=== Begin Enclosure ===

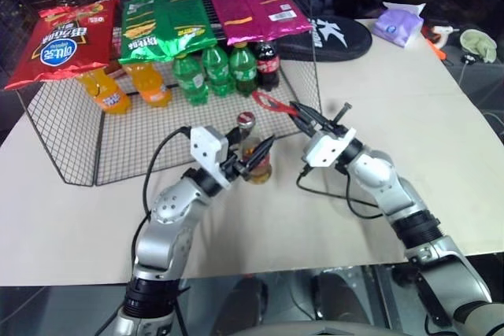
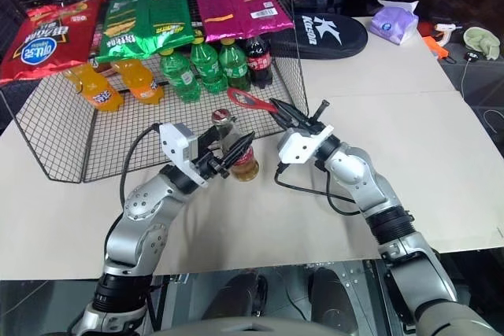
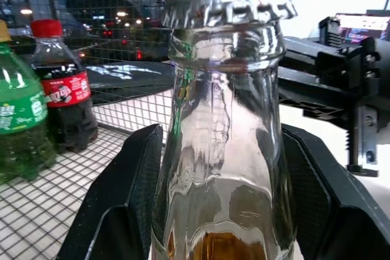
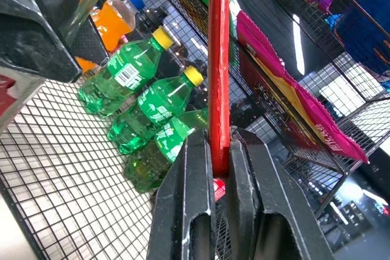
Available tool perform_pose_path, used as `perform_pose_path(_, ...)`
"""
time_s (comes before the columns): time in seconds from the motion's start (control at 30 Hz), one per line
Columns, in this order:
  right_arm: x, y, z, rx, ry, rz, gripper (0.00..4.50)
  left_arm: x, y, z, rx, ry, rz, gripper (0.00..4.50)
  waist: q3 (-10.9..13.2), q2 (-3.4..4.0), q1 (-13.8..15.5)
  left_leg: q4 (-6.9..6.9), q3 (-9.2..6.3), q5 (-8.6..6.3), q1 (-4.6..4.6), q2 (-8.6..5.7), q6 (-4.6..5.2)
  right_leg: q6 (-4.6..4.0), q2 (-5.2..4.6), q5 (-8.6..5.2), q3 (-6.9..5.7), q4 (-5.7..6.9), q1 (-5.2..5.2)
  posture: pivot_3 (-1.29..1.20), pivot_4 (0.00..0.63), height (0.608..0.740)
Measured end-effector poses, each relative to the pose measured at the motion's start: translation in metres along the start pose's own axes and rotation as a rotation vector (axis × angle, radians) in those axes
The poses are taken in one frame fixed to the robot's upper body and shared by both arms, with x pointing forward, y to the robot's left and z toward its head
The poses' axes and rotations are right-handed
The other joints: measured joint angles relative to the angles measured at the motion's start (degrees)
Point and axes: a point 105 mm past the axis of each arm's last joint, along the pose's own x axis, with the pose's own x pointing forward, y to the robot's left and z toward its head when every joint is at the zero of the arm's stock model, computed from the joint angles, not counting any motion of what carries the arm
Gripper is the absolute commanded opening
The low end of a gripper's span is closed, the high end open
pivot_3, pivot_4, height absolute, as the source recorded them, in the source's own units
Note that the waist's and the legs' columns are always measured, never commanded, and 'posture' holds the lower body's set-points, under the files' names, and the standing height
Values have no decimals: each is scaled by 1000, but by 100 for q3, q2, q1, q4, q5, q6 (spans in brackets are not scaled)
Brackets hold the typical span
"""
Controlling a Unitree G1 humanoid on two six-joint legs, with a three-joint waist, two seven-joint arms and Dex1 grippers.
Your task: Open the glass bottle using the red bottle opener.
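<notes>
while the left claw [image 1: 253,156] closes around the glass bottle [image 1: 251,149] near the counter's [image 1: 441,131] middle, the right claw [image 1: 303,113] pinches the red bottle opener [image 1: 272,105] beside its cap.

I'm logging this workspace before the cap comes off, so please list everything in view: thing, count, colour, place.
glass bottle: 1, clear, capped, amber liquid low inside; on the table, between the left fingers.
red bottle opener: 1, red; held up beside the cap.
wire rack: 1, dark mesh; far left of the table.
orange soda bottles: 2, orange; lying in the rack.
green bottles: 3, green; in the rack.
cola bottle: 1, dark, red label; beside the green ones.
snack bags: 3, red, green, magenta; atop the rack.
black case: 1, black; behind the rack.
tissue pack: 1, purple; far right.
table: 1, beige.
left gripper: fingers around the bottle.
right gripper: shut on the opener.
</notes>
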Motion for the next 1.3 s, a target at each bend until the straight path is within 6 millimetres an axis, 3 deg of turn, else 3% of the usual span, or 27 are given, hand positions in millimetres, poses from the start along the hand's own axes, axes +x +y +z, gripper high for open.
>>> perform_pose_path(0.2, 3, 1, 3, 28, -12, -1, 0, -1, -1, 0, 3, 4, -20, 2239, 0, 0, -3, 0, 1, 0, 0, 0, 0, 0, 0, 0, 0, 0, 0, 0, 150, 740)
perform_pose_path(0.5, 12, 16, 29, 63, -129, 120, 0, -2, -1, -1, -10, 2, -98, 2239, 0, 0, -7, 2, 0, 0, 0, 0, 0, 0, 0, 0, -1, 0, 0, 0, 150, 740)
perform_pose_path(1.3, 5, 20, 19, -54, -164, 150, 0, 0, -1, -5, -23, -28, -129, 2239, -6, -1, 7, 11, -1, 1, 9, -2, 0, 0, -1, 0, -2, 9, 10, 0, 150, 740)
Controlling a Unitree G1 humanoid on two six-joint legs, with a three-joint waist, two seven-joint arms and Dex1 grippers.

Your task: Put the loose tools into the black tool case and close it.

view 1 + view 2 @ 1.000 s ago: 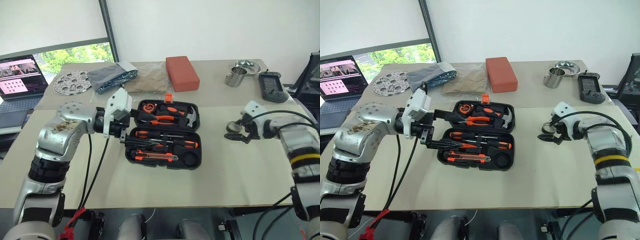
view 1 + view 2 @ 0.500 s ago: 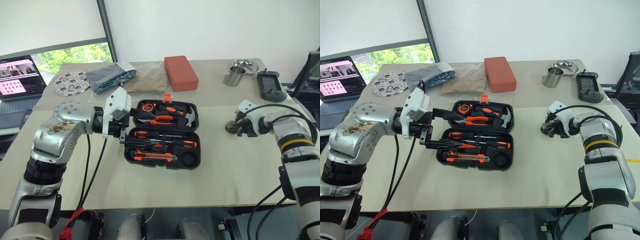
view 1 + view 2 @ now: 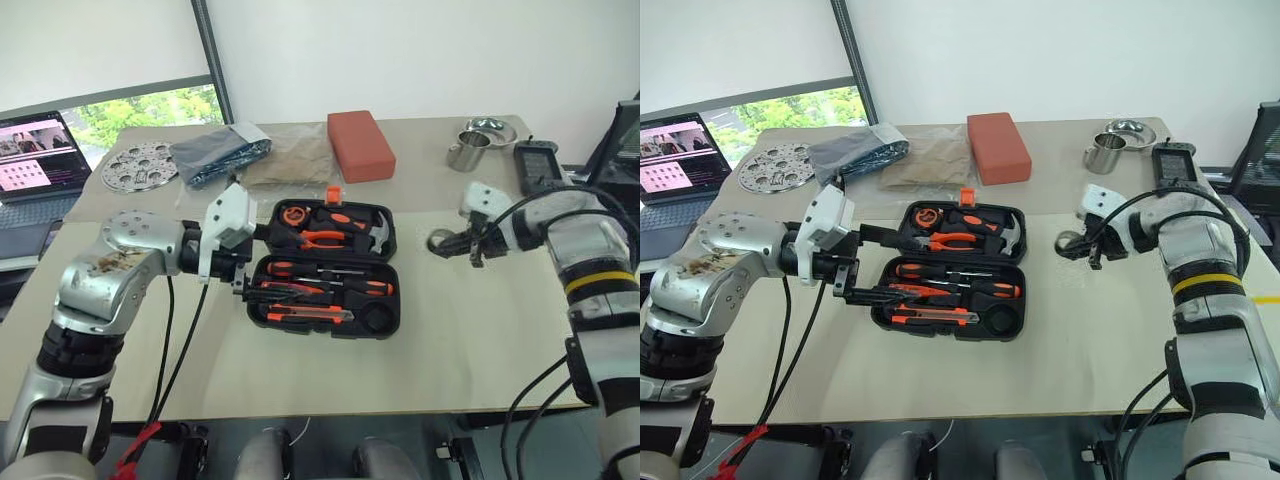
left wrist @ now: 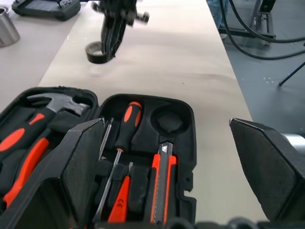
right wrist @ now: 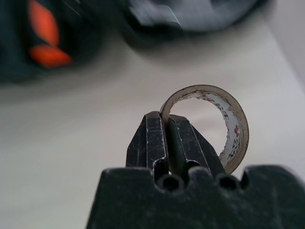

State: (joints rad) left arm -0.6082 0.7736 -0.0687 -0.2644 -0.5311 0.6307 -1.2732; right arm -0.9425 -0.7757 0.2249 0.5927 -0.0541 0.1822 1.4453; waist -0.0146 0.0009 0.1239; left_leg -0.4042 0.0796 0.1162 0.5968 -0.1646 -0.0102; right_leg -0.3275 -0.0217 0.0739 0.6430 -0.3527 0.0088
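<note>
Right end effector [image 5: 167, 136]: pinching wall of tape roll [image 5: 224, 124]; thin hold, roll may twist free.
Left end effector [image 4: 167, 157]: open beside black tool case [image 3: 325, 270]; may snag lid.

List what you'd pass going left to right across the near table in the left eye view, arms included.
left gripper → black tool case → tape roll pinched in the right gripper
</note>
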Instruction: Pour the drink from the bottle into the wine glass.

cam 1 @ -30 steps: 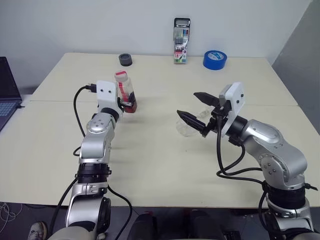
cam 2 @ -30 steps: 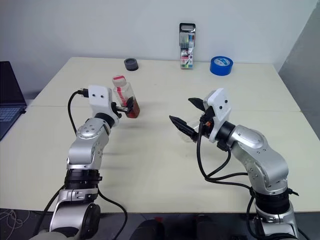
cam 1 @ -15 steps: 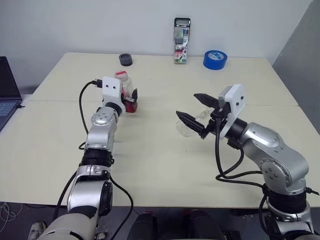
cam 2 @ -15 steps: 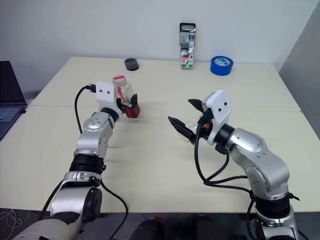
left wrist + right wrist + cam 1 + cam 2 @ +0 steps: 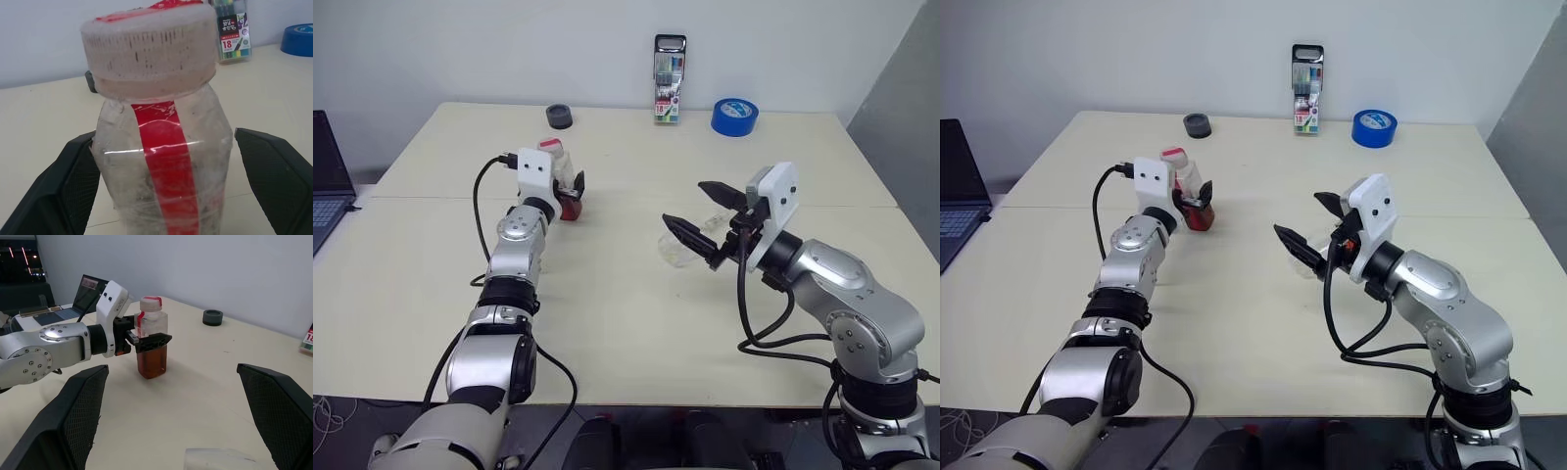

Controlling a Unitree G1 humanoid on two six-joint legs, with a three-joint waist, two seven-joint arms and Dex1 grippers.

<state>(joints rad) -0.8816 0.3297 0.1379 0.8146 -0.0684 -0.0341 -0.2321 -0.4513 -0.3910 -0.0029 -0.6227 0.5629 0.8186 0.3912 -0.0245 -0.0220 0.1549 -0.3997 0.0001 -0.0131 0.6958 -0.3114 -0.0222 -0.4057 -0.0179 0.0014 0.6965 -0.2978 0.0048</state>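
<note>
The left claw [image 5: 570, 192] is wide open around the capped bottle [image 5: 562, 182] on the far left of the surface [image 5: 607, 294], ready to squeeze it, while the right claw [image 5: 705, 220], wide open and empty, waits over the wine glass [image 5: 679, 248] lying near the middle.

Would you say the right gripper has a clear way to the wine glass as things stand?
Probably yes. The right gripper is open, with the wine glass close under its fingers and nothing between them; the bottle stands well off to the side.
</note>
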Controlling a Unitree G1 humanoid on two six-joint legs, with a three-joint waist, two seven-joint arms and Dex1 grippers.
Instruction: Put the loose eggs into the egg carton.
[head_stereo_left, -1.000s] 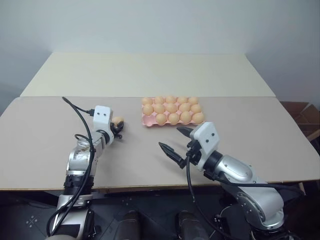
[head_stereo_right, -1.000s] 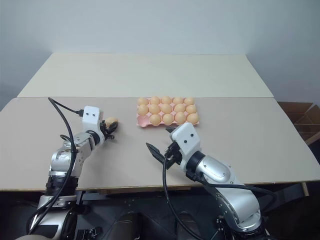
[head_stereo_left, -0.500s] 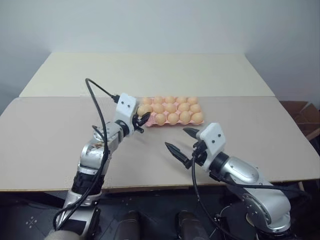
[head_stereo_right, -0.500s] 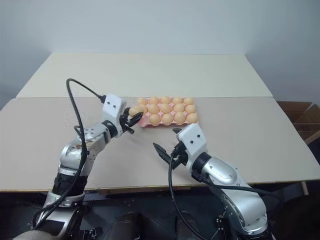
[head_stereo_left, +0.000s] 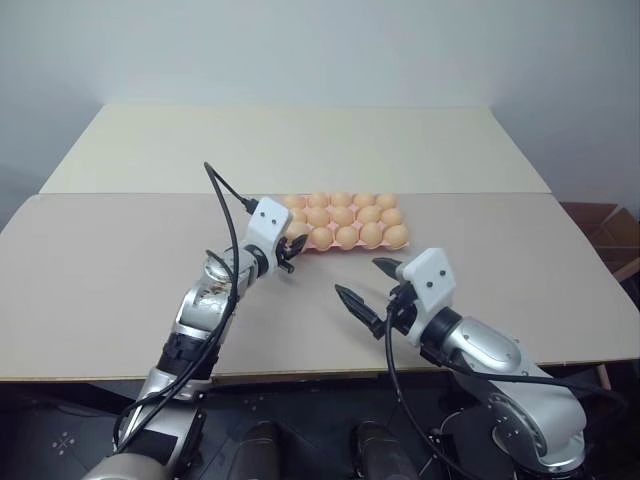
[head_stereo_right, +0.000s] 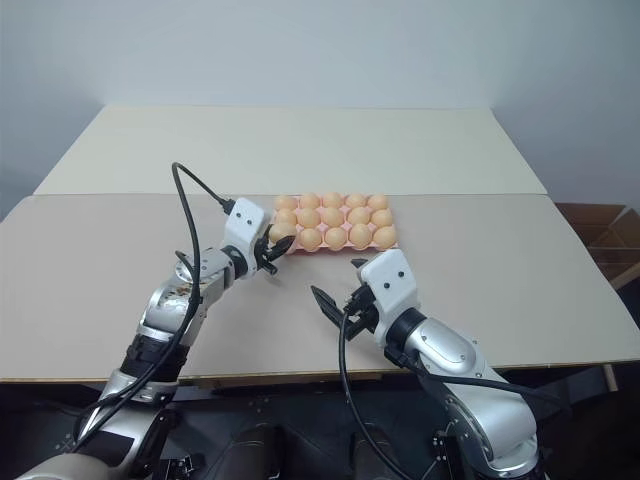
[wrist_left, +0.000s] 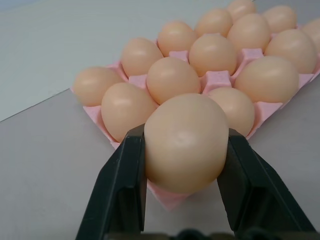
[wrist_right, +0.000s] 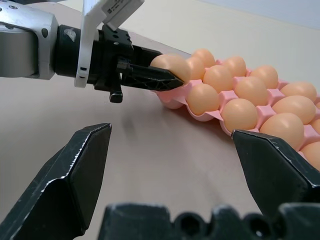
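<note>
the left gripper (wrist_left: 186, 150) has its jaws clenched on one egg (wrist_left: 186, 142), which sits between the two black fingers and is lifted off the tabletop (head_stereo_left: 110, 260). just in front of these jaws is the near-left corner of the egg carton (wrist_left: 170, 196). the held egg hangs over this corner, and the cup under it seems to be the one that is not filled, but the egg itself hides it. the other cups that can be seen all hold eggs.

the right gripper (head_stereo_left: 365, 288) has its jaws released wide and holds nothing; it hovers above the tabletop, near the front edge of the carton but apart from it.

what could go wrong, in my judgement:
- the egg is smooth and round, so it may slip or turn between the fingers if the grip loosens too early.
- if the jaws open while the egg is over the carton's rim and not over the cup, it may roll off onto the tabletop.
- the neighbour eggs are very close to the jaws; when the fingers go down or spread, they may knock one or push the light carton away.
- pressing down too much may crack the egg.
</note>
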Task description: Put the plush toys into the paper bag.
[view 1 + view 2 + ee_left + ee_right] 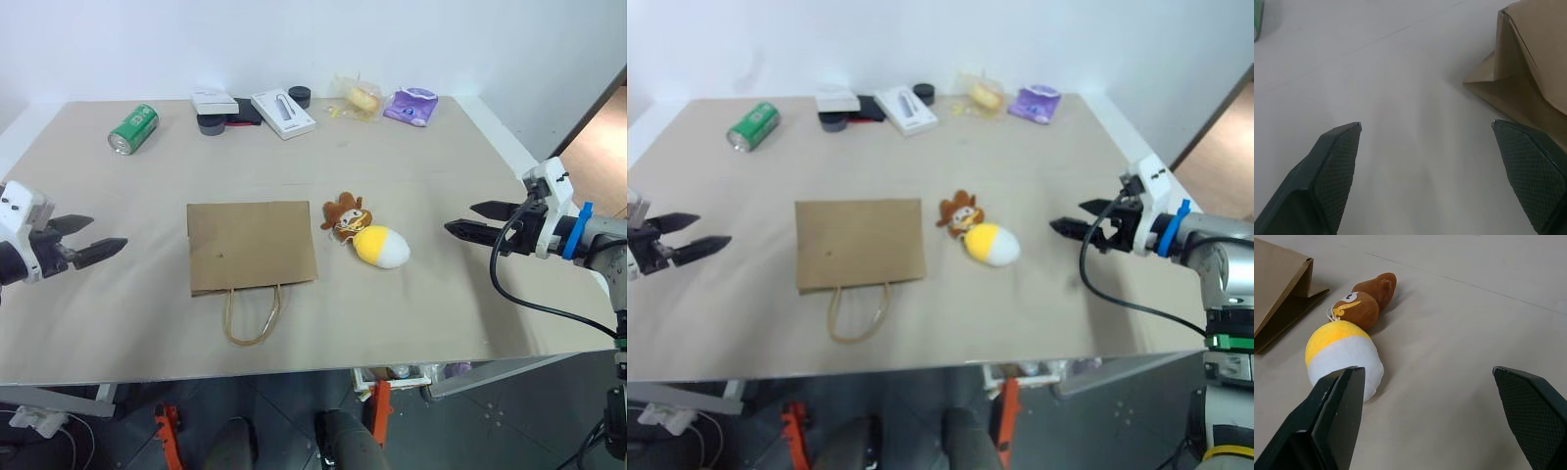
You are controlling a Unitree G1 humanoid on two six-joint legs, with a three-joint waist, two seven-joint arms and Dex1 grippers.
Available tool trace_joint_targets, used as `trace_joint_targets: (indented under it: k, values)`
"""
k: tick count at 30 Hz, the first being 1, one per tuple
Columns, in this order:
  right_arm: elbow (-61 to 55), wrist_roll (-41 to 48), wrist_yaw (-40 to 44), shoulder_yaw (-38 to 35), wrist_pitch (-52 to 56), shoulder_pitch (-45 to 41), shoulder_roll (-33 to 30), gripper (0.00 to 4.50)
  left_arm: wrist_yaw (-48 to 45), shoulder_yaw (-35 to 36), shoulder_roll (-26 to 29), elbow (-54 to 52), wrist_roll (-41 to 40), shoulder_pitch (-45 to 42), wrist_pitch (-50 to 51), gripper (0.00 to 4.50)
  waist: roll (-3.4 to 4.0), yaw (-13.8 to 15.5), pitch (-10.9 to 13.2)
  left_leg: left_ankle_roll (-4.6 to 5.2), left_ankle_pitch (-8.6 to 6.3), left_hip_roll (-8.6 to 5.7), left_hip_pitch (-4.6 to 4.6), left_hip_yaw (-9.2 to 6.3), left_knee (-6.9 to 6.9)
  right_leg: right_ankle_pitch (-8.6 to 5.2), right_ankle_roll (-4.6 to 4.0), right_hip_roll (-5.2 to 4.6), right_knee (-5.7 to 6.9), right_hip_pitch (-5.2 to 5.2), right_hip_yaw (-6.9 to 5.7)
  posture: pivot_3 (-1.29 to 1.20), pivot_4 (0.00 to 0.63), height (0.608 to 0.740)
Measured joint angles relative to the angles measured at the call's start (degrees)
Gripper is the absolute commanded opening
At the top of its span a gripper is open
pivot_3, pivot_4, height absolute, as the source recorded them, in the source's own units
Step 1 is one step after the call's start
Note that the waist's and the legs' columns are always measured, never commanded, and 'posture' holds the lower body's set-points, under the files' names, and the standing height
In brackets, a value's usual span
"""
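Brown and fuzzy, with an orange-cream face: brown plush toy [343, 216], lying near the middle of the table [118, 313], a little toward the right edge. Touching it on the near-right side, yellow-and-white egg toy [381, 247], on its side, long axis running diagonally, yellow end toward the brown toy and the far-left corner, white end toward the near-right corner. Together forming one short diagonal line from far-left to near-right.

Just left of the pair, apart by a narrow strip of tabletop: paper bag [250, 245], plain brown kraft, lying flat, folded shut, long axis across the table parallel to the near edge. Mouth side facing the near edge, with twisted loop handles [252, 315] trailing toward it.

Well apart to the right, hovering over the right edge: right gripper [468, 219], black fingers spread wide, pinching nothing, pointing left toward the toys. Over the left edge: left gripper [88, 238], fingers likewise spread wide and empty, pointing right toward the bag, with bare tabletop between.

Along the far edge, left to right: green can [132, 128] on its side near the far-left corner; white box [214, 101] on a dark round item; long white box [282, 113] angled diagonally; small dark cylinder [300, 96]; yellow item in clear wrapper [357, 98]; purple packet [411, 106] near the far-right corner.
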Motion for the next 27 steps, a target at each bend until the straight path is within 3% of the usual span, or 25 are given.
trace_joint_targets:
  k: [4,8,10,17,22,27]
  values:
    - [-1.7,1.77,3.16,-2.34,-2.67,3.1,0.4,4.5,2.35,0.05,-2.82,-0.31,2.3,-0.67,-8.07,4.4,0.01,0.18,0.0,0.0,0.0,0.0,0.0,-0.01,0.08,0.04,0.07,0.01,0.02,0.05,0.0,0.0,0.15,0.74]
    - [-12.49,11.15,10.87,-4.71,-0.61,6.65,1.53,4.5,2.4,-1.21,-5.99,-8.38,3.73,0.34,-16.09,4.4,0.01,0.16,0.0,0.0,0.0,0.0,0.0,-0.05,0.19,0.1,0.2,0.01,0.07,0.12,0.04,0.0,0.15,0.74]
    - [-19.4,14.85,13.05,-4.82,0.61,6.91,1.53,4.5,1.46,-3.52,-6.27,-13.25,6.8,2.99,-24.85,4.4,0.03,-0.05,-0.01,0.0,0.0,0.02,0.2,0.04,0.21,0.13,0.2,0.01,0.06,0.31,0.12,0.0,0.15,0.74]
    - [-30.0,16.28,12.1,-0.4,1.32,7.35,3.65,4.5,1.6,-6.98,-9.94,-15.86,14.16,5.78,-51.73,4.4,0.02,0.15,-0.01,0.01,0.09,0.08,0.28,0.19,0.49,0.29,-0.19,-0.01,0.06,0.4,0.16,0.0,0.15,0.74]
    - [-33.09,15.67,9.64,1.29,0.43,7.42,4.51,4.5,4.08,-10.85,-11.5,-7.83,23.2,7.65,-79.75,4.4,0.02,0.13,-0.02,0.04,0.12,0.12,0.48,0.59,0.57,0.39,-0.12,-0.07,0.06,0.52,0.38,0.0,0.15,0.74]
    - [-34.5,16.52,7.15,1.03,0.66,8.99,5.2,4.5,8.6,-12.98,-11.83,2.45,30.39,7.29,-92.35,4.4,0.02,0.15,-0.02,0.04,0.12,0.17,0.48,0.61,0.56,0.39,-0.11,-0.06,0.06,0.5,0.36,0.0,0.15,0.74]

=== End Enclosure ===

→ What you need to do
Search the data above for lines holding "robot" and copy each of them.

→ Answer section
The poses are taken in one frame fixed to the robot's upper body and shared by both arms, with x pointing forward, y to the robot's left and z toward its head
Point and axes: a point 105 mm past the axis of each arm's last joint, along the pose's own x axis, with the pose's own x pointing forward, y to the robot's left and z toward its head when every joint is at the zero of the arm's stock model, computed from the joint angles, not counting any motion of what carries the arm

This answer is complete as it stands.